- _What is being asked_
Give back only the line containing "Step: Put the" and every line after it through the end of the data below, transcribed exactly.

- _Given material_
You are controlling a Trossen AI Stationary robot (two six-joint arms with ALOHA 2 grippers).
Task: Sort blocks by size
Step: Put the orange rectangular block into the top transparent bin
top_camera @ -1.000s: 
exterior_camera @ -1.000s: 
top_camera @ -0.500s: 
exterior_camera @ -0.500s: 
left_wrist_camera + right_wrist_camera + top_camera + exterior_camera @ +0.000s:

- _Response for this exercise_
Step: Put the orange rectangular block into the top transparent bin
top_camera @ -1.000s: 
exterior_camera @ -1.000s: 
top_camera @ -0.500s: 
exterior_camera @ -0.500s: 
left_wrist_camera + right_wrist_camera + top_camera + exterior_camera @ +0.000s:

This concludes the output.